_Provided records_
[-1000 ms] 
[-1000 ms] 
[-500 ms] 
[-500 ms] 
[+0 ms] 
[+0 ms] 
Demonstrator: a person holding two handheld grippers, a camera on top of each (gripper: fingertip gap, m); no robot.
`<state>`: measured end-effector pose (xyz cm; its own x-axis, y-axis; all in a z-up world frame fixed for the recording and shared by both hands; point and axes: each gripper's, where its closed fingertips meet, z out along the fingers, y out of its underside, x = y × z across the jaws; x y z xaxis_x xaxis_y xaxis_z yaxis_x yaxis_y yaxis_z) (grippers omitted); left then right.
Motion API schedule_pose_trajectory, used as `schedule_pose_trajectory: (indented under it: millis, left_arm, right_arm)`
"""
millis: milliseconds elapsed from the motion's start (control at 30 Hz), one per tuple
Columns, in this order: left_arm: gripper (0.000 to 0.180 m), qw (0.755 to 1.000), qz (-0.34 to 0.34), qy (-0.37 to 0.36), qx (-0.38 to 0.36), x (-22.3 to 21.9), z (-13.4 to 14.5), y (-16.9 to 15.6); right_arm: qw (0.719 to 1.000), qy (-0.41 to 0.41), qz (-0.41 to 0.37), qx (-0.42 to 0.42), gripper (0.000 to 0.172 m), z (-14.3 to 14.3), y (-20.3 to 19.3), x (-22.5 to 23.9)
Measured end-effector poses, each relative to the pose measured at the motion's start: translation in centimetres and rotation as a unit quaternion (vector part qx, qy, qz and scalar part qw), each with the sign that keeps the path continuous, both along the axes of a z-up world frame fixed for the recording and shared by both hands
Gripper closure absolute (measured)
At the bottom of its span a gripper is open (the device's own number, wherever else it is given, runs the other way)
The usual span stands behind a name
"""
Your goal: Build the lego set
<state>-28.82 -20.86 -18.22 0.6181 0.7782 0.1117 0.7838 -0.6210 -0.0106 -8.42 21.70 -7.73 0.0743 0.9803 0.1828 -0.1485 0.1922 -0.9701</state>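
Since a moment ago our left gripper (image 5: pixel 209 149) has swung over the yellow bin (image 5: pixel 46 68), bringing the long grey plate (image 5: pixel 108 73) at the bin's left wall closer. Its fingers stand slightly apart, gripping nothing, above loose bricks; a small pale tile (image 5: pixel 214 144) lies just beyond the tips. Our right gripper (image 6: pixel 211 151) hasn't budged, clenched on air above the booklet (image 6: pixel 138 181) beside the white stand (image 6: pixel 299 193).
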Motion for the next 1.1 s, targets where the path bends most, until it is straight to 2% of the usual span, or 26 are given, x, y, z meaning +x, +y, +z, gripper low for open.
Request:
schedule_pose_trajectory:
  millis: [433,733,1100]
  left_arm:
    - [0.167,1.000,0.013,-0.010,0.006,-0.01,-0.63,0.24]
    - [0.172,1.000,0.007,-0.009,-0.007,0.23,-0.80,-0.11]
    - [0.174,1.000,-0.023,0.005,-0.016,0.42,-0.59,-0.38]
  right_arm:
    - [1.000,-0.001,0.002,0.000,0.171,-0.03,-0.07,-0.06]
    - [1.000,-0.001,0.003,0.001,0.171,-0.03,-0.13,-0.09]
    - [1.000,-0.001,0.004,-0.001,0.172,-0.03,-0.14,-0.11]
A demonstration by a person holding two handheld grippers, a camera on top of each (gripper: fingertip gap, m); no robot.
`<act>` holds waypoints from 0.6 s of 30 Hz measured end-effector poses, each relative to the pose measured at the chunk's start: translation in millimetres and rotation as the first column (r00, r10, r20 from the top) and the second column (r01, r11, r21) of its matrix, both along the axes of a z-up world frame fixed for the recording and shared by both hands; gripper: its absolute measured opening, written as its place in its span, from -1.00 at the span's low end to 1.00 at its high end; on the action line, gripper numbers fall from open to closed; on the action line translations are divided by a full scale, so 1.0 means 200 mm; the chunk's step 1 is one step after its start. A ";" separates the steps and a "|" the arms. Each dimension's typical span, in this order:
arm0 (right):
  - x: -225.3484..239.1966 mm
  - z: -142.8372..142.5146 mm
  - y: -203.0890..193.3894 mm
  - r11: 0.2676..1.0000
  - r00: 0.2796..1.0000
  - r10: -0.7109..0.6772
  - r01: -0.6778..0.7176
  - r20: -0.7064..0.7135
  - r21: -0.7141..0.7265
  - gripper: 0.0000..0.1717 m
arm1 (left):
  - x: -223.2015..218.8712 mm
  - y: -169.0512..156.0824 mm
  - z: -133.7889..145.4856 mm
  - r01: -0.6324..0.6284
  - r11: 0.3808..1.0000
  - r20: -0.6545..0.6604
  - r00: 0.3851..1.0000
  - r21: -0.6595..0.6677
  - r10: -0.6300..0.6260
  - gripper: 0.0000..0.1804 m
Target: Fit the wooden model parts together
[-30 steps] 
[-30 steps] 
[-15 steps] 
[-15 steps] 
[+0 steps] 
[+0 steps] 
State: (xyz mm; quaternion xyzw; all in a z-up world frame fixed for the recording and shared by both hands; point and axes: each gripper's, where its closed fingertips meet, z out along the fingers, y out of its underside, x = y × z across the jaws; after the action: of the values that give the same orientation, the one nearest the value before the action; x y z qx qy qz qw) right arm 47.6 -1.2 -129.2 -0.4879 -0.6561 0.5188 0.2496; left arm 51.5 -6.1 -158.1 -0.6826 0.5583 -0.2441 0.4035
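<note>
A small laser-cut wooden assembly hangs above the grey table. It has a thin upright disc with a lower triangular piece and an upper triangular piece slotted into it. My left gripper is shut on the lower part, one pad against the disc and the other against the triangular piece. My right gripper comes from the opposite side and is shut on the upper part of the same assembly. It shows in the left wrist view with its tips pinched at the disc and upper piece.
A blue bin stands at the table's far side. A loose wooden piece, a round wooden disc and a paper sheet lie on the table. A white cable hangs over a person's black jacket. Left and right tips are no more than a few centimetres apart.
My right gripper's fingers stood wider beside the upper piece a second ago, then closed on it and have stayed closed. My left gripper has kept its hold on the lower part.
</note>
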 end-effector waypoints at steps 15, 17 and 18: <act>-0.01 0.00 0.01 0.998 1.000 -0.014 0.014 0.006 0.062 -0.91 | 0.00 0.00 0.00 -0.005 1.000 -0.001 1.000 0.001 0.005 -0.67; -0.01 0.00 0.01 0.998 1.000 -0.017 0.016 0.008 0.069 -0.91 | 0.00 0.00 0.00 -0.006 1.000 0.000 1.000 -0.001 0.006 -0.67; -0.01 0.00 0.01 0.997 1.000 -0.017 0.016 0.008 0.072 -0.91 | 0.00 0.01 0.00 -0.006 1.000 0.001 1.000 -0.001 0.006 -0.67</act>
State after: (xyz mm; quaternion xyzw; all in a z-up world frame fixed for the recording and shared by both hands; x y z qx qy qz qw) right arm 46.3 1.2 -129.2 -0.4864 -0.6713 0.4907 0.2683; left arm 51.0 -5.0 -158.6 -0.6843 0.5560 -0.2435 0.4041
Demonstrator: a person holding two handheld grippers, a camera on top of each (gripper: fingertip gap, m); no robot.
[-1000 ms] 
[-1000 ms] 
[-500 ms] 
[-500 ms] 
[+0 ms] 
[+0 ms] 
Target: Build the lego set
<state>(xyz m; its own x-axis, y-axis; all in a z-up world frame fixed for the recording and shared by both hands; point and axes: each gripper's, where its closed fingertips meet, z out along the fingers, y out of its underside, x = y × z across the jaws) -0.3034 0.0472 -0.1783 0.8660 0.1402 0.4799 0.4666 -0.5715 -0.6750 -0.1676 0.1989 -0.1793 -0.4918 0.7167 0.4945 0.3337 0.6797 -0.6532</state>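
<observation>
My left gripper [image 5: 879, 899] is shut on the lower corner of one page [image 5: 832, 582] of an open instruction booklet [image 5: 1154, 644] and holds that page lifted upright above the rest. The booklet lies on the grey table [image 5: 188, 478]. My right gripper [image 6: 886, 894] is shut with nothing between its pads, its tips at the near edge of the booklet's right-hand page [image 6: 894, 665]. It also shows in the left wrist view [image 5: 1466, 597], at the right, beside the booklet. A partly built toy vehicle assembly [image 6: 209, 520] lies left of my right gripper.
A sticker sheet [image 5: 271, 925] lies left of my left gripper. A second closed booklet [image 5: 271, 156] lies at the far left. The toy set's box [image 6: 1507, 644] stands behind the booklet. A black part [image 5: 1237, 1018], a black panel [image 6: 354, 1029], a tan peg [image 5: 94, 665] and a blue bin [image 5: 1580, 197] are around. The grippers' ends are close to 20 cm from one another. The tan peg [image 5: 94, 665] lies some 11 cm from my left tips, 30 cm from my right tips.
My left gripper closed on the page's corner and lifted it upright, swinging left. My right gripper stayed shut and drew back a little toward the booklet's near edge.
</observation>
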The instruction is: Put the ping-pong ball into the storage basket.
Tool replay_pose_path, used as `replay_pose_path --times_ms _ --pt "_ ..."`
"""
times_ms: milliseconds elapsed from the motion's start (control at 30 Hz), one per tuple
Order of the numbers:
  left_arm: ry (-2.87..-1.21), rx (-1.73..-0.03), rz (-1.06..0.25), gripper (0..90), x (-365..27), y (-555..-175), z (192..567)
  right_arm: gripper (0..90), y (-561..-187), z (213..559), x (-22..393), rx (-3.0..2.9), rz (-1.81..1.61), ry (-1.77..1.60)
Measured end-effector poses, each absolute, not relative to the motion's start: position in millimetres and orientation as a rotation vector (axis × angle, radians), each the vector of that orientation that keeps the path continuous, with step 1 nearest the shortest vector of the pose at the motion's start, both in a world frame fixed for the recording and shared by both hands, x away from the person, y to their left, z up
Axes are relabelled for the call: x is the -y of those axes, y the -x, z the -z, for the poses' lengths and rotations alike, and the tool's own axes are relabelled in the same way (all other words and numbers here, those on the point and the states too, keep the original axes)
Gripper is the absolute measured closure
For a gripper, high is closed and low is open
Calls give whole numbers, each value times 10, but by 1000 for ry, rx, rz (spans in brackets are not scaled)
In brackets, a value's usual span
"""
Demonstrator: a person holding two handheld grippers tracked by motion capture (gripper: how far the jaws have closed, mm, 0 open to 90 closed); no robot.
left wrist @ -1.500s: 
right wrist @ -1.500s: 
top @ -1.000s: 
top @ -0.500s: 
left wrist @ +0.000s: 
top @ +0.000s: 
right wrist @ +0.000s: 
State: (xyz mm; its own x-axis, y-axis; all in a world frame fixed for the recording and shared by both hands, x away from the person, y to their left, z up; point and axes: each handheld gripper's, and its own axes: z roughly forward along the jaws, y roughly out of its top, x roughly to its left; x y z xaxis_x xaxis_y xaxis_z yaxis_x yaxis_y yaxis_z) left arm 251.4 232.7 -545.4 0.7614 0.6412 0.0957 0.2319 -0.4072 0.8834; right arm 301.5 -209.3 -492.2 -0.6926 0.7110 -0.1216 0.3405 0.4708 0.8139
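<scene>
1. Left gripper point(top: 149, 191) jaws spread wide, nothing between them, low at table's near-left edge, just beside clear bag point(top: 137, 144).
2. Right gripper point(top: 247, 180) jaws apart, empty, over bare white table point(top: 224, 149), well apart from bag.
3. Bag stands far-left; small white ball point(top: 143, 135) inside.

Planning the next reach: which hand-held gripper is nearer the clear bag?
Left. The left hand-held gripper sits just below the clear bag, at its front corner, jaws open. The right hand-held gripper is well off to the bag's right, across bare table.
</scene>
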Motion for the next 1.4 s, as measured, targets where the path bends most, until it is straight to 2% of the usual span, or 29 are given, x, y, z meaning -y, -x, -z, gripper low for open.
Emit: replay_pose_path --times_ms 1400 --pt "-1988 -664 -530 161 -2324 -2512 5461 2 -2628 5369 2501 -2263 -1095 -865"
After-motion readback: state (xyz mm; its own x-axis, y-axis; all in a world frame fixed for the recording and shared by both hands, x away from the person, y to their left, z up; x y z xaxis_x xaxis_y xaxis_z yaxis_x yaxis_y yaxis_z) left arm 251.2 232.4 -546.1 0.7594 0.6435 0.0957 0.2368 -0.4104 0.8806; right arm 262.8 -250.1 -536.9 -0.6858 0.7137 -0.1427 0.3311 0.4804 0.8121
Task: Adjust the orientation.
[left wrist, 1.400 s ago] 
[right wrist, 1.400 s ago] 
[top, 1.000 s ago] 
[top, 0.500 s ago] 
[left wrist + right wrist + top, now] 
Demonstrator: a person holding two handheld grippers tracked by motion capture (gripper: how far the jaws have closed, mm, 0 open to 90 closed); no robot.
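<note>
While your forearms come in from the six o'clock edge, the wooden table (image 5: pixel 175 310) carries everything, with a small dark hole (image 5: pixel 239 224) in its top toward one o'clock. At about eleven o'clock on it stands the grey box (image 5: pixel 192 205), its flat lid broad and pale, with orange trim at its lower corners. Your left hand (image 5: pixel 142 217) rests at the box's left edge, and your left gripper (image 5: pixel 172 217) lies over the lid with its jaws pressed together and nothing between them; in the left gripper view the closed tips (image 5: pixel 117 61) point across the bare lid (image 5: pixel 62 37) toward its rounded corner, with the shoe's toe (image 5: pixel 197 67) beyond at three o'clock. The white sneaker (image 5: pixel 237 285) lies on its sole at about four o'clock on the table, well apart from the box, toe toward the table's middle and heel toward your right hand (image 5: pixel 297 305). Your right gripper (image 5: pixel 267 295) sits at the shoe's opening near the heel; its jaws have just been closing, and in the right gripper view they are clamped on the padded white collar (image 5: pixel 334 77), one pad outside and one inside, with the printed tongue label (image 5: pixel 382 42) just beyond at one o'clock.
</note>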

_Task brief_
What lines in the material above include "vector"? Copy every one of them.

_Task result_
Measured end-effector poses, each relative to the pose measured at the motion's start: translation in centimetres and rotation as a unit quaternion (vector part qx, qy, qz and scalar part qw), each with the sign that keeps the path continuous, both along the axes of a z-up world frame fixed for the recording and shared by both hands
Measured end-effector poses, each absolute, not relative to the motion's start: position in millimetres and orientation as a rotation vector (axis × angle, radians), each the vector of that orientation that keeps the path continuous, with step 1 nearest the shortest vector of the pose at the motion's start, both in a world frame fixed for the recording and shared by both hands, x away from the person, y to their left, z up

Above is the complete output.